Pathology, Section of Pediatric Pathology, University of Oklahoma, Oklahoma City, OK.
J Pediatr Hematol Oncol. 2019 Nov;41(8):e534-e537. doi: 10.1097/MPH.0000000000001324.
Multifocal lymphangioendotheliomatosis with thrombocytopenia is a rare disease characterized by multiple cutaneous and gastrointestinal (GI) vascular lesions and thrombocytopenia refractory to platelet and blood cell transfusions. GI bleeding can become life-threatening in this condition. We report a case of multifocal lymphangioendotheliomatosis with thrombocytopenia in a male infant with isolated GI involvement, diagnosed when he was 3 months old. The patient was managed with daily aminocaproic acid, octreotide drip, and corticosteroids for 13 months after diagnosis; he had complete resolution of symptoms by 2 years of age and showed adequate height and gain by 5 years of age. This case adds to the paucity of data in the literature pertaining to the disease's phenotypic variability, long-term clinical course, and management of GI bleeding.

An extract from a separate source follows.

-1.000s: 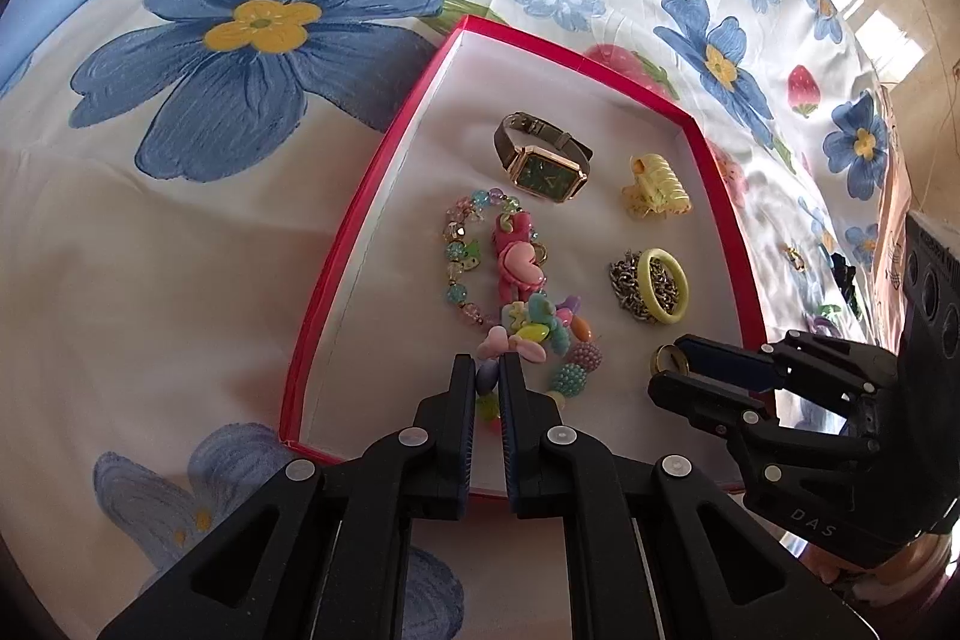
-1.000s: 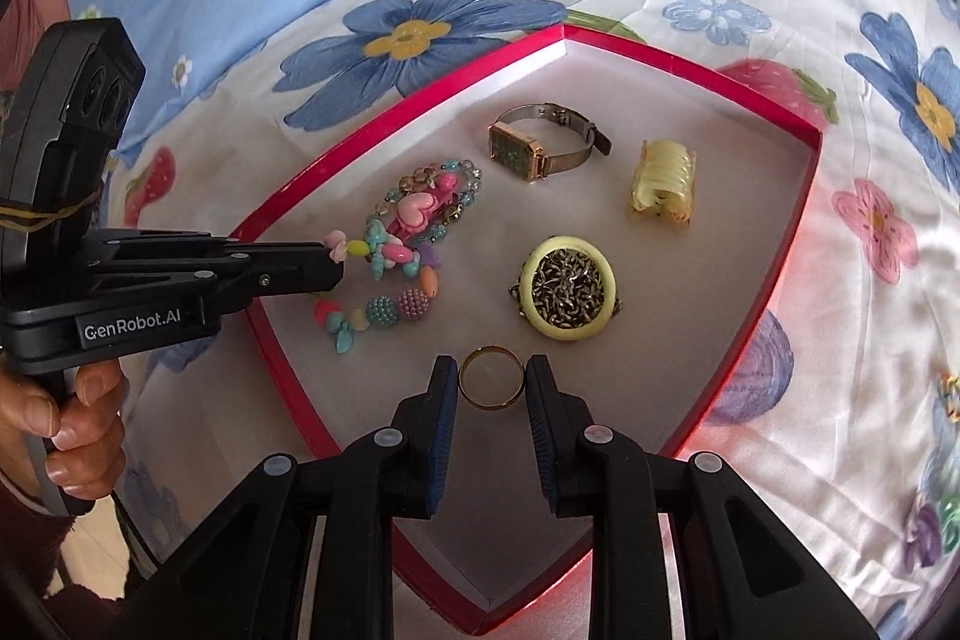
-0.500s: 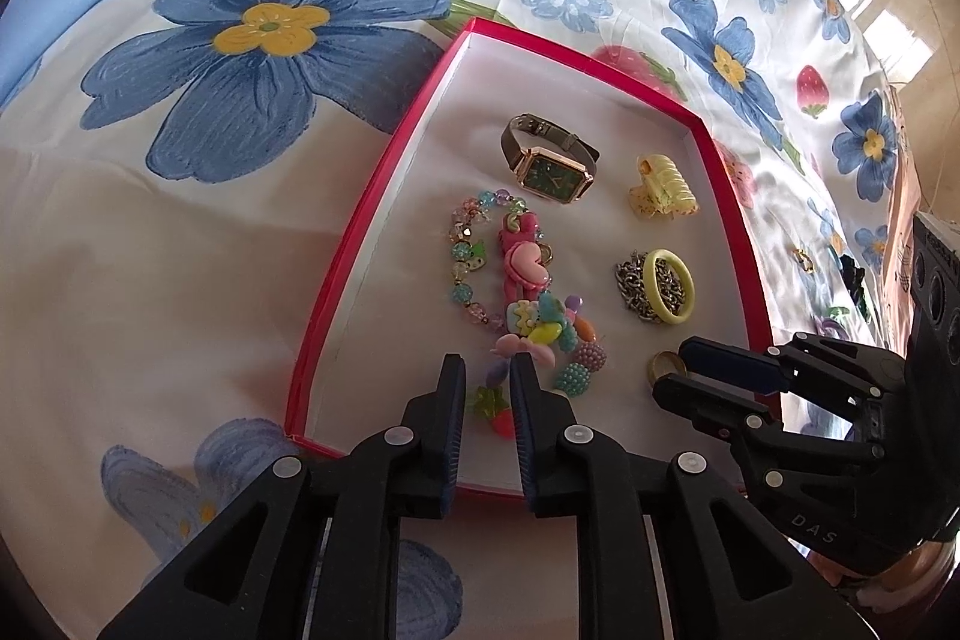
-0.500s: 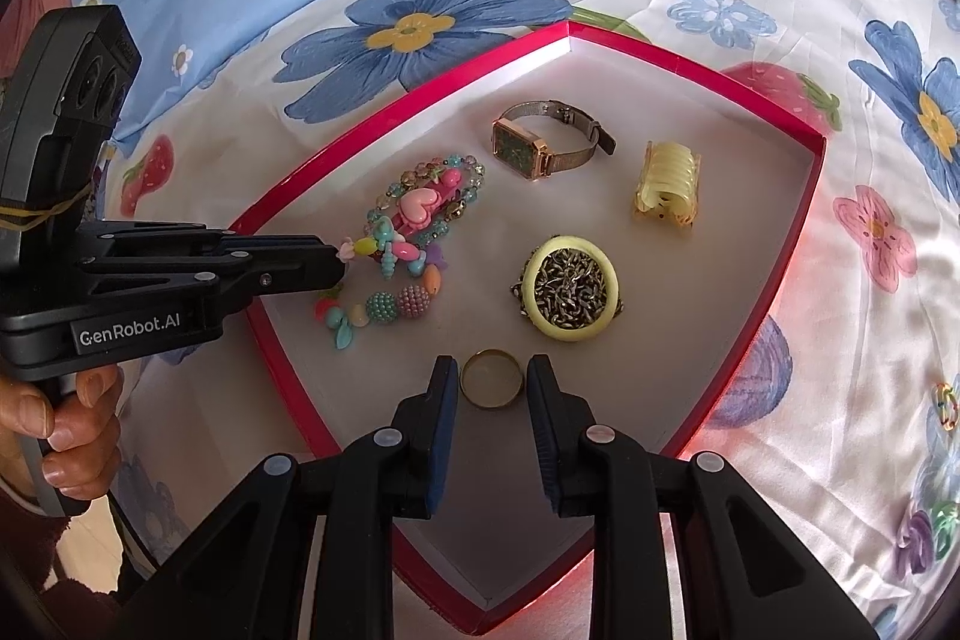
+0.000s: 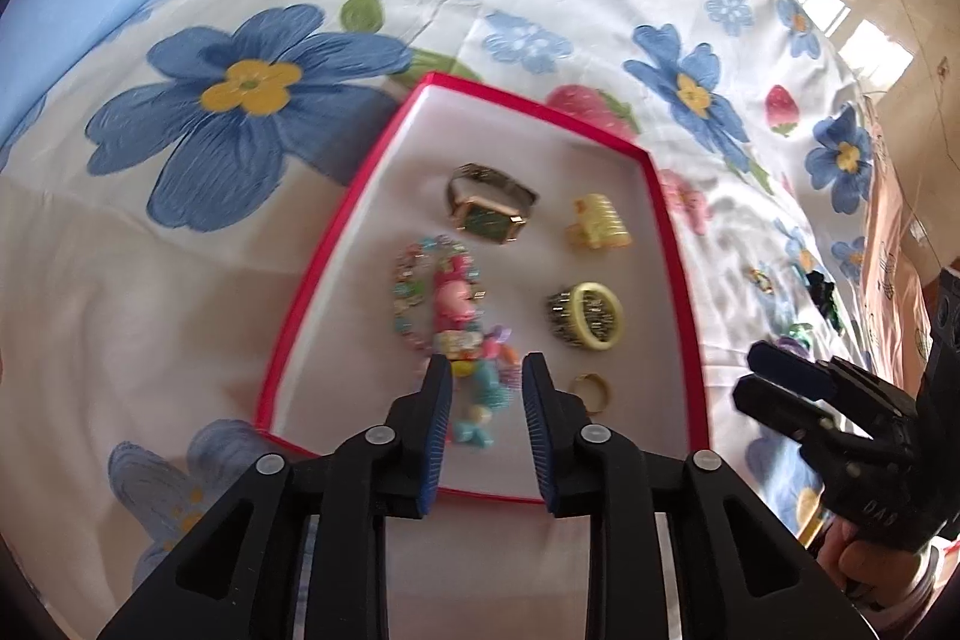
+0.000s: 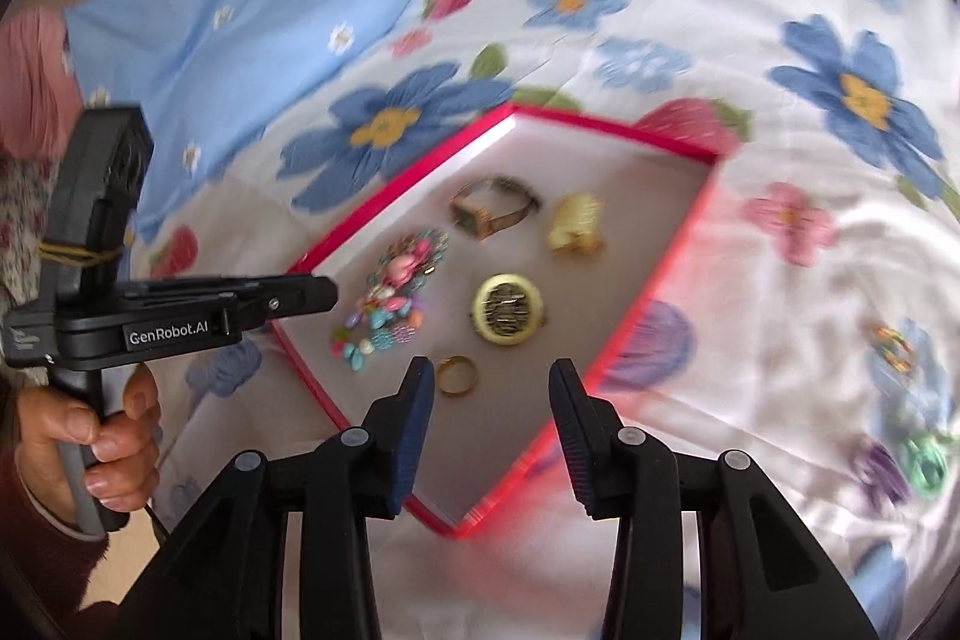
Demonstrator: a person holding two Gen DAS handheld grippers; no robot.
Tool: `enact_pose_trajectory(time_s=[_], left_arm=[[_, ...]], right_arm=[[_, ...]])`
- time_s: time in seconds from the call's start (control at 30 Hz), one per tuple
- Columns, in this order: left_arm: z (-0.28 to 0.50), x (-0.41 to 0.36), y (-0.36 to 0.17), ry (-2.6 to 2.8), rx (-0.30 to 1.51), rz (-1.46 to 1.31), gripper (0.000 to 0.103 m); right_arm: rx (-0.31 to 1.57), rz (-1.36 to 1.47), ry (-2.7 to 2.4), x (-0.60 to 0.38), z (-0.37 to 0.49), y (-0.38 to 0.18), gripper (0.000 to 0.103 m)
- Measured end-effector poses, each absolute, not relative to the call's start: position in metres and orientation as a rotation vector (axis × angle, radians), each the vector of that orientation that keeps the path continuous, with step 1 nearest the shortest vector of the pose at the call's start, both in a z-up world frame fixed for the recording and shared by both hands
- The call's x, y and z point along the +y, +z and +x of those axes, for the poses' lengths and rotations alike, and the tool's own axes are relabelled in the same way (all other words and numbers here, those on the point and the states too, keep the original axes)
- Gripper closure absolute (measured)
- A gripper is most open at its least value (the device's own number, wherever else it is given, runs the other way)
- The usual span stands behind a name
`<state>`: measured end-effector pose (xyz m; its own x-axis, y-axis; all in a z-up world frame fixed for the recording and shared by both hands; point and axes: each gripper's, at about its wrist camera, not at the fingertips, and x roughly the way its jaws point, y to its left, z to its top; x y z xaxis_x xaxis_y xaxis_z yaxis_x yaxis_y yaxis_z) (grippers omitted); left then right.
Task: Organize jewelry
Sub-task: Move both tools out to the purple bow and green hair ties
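Both grippers' jaws just opened, left gripper (image 5: 487, 381) narrow above bead bracelet (image 5: 474, 388), right gripper (image 6: 492, 388) wide & empty, gold ring (image 6: 457, 374) at its 11 o'clock in red tray (image 6: 678, 256).

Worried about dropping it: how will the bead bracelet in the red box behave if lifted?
The bead bracelet is probably floppy: it lies bunched in loose loops. Its rounded beads look slippery, so it may sag or slide from a pinch.

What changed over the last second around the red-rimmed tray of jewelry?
Both grippers have just been opening and lifted back: the left gripper let go of the colourful beaded bracelet, the right gripper released the thin gold ring. Both pieces lie in the red-rimmed tray. The watch, hair clip and yellow ring stayed put.
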<state>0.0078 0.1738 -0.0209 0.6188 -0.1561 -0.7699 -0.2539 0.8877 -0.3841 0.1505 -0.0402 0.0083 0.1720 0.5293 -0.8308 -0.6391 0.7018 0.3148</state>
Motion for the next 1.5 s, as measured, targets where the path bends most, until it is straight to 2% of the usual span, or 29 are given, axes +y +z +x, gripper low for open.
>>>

多灶性淋巴管内皮瘤病伴血小板减少症是一种罕见疾病,其特征为多发皮肤和胃肠道(GI)血管病变以及对血小板和血细胞输注难治的血小板减少症。在此情况下,胃肠道出血可能危及生命。我们报告一例3个月大男性婴儿的多灶性淋巴管内皮瘤病伴血小板减少症,该患儿仅有胃肠道受累,在3个月大时确诊。诊断后,患者接受了每日氨甲环酸、奥曲肽滴注和皮质类固醇治疗,为期13个月;他在2岁时症状完全缓解,5岁时身高和体重增长正常。该病例补充了文献中关于该疾病表型变异性、长期临床病程和胃肠道出血管理方面的数据匮乏情况。